Task details: Give back exactly the lines of the data below, starting with the line that has "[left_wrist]" and going on through the line that has "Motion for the".

****************

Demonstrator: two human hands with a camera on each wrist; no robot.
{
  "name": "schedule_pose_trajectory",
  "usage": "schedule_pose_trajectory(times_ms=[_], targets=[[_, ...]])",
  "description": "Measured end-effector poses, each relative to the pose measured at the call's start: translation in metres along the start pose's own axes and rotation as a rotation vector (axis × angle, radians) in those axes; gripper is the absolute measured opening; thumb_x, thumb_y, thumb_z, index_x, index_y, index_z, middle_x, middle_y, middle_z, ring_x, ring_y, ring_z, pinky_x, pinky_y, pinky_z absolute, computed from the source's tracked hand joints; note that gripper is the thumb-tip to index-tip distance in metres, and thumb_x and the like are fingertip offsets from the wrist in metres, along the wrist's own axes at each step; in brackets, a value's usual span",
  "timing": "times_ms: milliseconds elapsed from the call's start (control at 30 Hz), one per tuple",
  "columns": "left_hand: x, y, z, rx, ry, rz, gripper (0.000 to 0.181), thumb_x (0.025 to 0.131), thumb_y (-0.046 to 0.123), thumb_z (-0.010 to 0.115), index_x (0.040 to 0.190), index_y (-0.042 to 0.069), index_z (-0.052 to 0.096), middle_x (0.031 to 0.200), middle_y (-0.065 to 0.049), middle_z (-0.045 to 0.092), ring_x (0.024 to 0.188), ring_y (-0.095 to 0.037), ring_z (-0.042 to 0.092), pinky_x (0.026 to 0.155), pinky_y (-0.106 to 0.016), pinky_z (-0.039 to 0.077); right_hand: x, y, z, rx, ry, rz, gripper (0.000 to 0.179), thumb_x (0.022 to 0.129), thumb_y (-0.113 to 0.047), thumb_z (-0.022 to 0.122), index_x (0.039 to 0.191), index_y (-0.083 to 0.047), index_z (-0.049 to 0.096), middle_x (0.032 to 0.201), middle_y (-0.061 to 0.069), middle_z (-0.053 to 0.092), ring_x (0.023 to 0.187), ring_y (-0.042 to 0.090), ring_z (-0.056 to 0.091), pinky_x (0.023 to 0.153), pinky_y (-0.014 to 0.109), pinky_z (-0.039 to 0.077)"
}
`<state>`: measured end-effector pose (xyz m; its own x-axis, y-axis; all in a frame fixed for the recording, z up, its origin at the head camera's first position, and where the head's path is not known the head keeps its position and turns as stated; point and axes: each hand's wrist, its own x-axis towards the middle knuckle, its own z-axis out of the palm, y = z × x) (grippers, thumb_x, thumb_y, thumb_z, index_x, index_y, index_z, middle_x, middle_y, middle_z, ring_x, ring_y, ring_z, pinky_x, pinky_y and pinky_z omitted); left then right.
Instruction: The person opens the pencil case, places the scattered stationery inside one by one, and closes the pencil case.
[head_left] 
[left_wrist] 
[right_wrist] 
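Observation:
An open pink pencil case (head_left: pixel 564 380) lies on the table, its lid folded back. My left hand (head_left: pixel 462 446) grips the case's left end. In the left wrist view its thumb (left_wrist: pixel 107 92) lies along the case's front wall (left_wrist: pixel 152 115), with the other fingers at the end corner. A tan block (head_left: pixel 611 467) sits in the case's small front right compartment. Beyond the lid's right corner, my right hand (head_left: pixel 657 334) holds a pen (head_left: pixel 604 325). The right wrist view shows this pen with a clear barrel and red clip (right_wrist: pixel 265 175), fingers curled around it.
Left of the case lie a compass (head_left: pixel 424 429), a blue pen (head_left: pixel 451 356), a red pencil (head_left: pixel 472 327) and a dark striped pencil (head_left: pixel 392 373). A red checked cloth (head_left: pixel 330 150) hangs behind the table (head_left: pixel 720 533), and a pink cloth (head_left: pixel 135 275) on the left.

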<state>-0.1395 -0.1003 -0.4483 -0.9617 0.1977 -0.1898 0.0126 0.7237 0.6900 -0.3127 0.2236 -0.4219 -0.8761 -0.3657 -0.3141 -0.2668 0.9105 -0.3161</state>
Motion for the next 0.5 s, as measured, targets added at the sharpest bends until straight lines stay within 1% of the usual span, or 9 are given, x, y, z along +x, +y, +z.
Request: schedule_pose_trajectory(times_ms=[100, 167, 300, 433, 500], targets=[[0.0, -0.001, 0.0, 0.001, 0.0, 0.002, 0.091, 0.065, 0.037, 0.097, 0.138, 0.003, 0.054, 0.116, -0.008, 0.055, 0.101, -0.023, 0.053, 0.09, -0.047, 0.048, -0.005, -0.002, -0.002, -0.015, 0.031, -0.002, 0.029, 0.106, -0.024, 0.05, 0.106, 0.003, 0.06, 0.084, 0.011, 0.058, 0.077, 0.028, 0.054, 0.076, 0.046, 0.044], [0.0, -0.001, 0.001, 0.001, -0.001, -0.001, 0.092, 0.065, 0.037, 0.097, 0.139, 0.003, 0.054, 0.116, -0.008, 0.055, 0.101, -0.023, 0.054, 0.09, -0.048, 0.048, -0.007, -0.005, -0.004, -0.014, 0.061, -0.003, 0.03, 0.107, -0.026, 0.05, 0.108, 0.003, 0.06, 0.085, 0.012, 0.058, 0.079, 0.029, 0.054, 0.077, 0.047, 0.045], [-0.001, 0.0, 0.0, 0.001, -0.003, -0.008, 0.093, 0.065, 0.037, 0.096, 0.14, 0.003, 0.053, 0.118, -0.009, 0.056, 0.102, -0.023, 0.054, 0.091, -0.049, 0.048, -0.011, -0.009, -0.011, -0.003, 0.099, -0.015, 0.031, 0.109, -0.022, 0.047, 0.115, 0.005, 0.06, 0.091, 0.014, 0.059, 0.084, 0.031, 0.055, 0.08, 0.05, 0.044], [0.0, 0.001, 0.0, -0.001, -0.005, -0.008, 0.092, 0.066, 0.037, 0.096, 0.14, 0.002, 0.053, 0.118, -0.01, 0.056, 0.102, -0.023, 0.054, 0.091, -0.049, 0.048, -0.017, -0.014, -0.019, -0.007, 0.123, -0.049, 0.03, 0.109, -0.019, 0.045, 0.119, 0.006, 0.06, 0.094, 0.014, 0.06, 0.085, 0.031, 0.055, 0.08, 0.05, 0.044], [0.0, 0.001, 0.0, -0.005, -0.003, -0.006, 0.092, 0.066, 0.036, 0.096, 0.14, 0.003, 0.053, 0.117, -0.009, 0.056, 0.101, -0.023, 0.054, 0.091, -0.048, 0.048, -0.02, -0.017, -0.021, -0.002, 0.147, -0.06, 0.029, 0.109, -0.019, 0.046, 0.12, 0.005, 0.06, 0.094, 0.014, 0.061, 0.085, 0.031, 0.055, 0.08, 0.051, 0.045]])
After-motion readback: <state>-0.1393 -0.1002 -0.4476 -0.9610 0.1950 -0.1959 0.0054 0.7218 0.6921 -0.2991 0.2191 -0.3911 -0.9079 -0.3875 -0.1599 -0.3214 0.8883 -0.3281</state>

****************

Written answer:
[left_wrist] 
[right_wrist] 
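Observation:
An open pink pencil case (head_left: pixel 564 380) lies on the table, its lid folded back. My left hand (head_left: pixel 462 446) grips the case's left end. In the left wrist view its thumb (left_wrist: pixel 107 92) lies along the case's front wall (left_wrist: pixel 152 115), with the other fingers at the end corner. A tan block (head_left: pixel 611 467) sits in the case's small front right compartment. Beyond the lid's right corner, my right hand (head_left: pixel 657 334) holds a pen (head_left: pixel 604 325). The right wrist view shows this pen with a clear barrel and red clip (right_wrist: pixel 265 175), fingers curled around it.
Left of the case lie a compass (head_left: pixel 424 429), a blue pen (head_left: pixel 451 356), a red pencil (head_left: pixel 472 327) and a dark striped pencil (head_left: pixel 392 373). A red checked cloth (head_left: pixel 330 150) hangs behind the table (head_left: pixel 720 533), and a pink cloth (head_left: pixel 135 275) on the left.
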
<state>-0.1395 -0.1003 -0.4483 -0.9617 0.1977 -0.1898 0.0126 0.7237 0.6900 -0.3127 0.2236 -0.4219 -0.8761 -0.3657 -0.3141 -0.2668 0.9105 -0.3161</state>
Motion for the next 0.5 s, as measured, targets added at the sharpest bends until straight lines stay within 1% of the usual span, or 9 are given, x, y, z along +x, +y, +z.

No further work remains in this exercise.